#### PROBLEM STATEMENT
Please copy out the lines in the entries that contain "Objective".
++++ SOURCE DATA ++++
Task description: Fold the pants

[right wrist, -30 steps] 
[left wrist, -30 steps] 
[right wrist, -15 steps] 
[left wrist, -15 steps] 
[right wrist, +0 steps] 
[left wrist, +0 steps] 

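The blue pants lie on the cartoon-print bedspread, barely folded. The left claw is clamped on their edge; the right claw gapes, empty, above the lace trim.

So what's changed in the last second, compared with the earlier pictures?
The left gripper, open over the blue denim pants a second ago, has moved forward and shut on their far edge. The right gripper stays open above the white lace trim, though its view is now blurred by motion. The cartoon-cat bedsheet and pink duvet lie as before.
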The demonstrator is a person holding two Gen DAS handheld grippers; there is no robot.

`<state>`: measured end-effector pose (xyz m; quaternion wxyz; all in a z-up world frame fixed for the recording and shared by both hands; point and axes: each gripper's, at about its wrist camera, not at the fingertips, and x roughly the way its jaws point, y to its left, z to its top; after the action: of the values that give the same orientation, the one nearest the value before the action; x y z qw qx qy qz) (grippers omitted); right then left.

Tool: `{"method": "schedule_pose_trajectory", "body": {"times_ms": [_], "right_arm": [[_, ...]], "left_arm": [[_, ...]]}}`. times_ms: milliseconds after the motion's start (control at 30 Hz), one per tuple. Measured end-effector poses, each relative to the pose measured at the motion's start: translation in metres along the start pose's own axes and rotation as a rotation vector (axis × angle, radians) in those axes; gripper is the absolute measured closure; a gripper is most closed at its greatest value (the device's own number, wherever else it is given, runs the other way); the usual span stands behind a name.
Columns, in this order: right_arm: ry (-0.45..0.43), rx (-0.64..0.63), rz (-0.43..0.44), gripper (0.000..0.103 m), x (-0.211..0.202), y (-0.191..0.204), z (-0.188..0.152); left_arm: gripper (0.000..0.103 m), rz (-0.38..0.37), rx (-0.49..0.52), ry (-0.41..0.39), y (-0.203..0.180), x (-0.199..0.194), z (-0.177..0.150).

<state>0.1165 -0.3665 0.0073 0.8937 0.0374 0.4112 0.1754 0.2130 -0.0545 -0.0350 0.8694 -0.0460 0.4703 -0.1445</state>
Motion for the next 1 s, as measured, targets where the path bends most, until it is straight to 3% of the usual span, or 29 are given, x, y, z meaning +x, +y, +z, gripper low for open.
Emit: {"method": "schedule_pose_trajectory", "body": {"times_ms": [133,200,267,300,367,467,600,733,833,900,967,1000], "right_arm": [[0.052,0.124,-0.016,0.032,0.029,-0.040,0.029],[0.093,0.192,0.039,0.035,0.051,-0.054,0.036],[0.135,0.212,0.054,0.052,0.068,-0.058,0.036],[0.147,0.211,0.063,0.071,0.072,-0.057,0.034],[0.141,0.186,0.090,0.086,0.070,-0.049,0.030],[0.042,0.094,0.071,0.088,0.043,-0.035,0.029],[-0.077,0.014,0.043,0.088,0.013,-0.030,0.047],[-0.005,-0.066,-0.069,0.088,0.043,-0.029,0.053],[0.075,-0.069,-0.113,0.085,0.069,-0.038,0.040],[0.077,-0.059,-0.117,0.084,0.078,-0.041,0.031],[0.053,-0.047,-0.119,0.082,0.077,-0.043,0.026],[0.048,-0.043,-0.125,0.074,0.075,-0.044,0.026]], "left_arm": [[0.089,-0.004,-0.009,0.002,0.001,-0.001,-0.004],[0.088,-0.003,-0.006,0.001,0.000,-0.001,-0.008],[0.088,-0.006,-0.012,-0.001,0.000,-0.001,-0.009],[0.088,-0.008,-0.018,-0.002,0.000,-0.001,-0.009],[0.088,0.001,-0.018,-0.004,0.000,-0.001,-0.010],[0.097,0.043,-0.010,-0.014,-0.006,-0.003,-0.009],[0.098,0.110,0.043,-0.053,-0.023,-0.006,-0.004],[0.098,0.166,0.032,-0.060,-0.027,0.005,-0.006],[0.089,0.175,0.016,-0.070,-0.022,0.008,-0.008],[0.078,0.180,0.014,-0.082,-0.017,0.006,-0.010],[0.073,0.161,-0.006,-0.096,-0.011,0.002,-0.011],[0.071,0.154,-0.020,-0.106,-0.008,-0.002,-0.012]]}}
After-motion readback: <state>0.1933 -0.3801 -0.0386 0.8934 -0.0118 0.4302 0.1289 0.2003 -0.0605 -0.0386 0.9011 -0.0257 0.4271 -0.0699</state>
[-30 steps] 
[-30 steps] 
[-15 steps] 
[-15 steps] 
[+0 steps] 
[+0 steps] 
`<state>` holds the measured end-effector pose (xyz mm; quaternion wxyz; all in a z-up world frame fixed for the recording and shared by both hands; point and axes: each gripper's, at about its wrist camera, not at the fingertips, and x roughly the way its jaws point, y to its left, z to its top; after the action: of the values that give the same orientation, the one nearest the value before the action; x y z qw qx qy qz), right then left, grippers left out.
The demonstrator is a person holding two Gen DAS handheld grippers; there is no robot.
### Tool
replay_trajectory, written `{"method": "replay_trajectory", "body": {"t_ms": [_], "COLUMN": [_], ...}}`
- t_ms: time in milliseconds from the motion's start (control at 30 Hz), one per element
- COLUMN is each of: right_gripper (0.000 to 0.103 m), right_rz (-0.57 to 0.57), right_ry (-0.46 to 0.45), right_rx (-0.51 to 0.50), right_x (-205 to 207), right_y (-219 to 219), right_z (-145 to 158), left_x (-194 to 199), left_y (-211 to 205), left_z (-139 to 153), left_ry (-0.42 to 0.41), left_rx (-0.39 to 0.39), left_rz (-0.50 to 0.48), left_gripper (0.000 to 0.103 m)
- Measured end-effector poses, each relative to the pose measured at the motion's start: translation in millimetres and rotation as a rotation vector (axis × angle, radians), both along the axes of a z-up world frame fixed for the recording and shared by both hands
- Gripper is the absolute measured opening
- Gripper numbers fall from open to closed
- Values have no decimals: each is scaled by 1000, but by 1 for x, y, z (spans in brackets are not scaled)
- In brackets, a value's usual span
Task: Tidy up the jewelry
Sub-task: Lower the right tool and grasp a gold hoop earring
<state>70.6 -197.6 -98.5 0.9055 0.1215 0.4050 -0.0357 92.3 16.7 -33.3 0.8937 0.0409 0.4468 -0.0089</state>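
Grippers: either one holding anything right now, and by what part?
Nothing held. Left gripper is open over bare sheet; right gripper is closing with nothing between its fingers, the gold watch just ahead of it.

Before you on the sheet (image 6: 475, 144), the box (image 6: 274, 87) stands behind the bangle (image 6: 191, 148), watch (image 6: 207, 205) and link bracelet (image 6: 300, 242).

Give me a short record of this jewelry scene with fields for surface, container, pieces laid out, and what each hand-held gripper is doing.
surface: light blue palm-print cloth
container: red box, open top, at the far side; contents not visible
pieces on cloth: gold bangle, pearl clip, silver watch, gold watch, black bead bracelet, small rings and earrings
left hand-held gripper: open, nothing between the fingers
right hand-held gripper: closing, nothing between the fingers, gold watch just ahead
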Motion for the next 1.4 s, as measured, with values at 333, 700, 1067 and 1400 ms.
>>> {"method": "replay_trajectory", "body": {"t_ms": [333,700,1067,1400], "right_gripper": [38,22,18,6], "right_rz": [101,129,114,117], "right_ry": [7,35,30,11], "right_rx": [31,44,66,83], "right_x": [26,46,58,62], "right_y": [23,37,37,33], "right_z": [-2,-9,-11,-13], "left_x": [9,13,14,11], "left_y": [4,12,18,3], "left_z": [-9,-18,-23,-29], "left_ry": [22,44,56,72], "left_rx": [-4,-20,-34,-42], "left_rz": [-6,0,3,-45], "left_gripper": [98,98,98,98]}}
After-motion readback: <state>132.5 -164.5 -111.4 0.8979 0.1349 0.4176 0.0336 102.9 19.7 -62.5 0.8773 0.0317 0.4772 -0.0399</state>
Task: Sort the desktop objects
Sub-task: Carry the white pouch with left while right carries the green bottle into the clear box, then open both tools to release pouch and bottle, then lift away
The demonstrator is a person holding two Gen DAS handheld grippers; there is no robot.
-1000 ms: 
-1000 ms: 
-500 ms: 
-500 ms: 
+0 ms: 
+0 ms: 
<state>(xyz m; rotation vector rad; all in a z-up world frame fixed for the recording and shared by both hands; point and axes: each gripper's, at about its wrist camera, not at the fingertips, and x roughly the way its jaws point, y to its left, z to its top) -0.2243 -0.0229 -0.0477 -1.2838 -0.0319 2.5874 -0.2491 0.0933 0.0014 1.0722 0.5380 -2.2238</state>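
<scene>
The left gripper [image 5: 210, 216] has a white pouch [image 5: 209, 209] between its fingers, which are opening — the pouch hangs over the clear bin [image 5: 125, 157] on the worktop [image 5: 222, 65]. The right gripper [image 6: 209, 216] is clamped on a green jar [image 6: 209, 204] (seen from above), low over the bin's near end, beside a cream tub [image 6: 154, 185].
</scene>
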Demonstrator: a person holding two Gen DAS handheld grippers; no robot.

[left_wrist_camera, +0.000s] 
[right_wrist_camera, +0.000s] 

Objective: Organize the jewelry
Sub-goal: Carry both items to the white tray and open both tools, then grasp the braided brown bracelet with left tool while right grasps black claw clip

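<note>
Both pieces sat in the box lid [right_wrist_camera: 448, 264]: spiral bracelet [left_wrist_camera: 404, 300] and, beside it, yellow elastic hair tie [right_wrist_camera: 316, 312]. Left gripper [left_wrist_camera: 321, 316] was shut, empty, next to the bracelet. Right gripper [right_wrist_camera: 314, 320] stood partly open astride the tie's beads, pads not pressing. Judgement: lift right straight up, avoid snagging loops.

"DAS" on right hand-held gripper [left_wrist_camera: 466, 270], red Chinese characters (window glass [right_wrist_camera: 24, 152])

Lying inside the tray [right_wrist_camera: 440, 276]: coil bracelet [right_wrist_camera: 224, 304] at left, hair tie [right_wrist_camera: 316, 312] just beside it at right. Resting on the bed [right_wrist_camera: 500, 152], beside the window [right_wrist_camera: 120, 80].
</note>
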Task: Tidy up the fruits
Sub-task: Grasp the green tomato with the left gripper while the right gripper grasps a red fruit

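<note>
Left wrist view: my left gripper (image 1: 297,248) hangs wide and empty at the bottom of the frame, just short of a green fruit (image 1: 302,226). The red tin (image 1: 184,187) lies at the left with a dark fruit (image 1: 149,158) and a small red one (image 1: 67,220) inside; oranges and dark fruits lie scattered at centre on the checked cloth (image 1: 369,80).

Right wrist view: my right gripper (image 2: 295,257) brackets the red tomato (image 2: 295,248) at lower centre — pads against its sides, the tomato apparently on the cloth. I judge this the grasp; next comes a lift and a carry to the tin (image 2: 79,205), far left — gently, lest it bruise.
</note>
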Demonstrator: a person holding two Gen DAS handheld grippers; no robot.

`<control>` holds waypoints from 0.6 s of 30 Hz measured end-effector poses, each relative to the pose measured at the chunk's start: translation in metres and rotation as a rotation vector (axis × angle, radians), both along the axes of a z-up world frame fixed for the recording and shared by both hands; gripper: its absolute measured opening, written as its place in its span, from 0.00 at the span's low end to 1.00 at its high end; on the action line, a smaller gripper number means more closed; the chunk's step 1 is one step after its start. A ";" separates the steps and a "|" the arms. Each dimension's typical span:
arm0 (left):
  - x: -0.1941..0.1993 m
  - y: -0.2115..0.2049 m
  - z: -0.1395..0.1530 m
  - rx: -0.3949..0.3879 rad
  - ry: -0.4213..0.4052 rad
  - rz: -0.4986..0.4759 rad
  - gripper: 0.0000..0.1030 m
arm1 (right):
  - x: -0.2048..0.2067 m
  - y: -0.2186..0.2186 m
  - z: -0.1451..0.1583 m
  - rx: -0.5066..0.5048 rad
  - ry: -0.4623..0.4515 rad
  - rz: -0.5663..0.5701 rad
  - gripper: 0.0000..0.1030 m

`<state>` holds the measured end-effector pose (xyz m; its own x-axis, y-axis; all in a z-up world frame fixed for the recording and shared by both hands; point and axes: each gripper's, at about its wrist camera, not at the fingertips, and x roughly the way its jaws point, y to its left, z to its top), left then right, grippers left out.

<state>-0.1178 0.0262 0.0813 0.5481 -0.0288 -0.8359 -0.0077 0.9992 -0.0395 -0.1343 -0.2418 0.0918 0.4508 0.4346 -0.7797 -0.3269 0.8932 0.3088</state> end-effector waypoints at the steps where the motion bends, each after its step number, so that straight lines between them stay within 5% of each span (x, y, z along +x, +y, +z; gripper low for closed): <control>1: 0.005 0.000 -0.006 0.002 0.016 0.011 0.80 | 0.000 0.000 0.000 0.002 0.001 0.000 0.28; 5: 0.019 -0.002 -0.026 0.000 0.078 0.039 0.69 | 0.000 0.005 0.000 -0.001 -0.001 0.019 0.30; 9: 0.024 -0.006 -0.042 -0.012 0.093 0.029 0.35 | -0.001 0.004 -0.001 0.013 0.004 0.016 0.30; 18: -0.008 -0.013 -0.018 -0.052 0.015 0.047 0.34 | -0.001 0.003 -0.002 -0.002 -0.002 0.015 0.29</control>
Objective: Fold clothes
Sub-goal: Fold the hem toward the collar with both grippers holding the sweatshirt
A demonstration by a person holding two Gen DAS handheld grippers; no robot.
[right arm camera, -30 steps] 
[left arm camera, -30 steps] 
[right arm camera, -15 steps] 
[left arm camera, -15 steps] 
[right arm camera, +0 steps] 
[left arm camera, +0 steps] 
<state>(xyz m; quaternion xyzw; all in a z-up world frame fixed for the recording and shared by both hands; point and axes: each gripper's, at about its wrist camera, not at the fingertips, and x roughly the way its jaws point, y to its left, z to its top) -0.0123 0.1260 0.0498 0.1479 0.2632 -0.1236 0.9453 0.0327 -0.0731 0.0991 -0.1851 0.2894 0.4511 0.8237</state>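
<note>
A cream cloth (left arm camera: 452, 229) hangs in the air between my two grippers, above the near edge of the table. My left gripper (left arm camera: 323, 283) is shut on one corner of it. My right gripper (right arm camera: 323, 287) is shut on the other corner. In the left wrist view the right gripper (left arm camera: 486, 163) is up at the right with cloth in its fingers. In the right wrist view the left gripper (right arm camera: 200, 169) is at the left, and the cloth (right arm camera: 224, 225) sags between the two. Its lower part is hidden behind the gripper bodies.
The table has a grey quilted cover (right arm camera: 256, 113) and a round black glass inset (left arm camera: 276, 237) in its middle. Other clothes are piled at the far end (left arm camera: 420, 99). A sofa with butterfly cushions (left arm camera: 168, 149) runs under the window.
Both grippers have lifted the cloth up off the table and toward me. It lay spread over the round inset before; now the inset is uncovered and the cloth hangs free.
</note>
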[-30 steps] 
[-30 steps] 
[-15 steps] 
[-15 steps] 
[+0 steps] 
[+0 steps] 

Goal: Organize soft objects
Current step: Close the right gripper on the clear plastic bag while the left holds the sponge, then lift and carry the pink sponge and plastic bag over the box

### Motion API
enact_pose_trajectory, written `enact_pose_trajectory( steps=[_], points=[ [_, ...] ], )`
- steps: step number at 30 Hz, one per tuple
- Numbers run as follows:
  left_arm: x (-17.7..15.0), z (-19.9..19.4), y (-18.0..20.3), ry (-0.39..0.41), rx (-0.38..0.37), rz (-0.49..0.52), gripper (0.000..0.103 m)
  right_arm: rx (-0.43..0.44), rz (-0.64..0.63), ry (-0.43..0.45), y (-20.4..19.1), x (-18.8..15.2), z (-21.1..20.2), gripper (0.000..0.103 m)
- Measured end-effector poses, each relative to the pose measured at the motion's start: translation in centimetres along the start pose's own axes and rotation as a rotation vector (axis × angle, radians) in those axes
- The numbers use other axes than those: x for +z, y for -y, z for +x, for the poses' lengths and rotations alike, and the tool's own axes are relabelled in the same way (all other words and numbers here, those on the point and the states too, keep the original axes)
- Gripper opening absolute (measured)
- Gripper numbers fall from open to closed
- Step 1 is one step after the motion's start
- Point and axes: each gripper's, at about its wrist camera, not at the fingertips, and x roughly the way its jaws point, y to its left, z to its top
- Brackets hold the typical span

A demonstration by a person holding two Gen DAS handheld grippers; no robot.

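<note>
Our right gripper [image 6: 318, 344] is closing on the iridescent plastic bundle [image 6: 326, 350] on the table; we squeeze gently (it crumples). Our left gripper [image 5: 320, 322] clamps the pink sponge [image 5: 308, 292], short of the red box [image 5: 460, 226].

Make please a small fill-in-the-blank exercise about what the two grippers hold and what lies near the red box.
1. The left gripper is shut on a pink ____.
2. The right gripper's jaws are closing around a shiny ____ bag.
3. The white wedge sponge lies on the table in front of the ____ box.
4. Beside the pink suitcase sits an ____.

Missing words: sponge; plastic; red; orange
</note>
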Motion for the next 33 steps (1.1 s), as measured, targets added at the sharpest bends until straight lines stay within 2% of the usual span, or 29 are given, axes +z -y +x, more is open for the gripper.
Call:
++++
#### OUTPUT FOR THIS EXERCISE
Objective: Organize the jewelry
Objective: Fold clothes

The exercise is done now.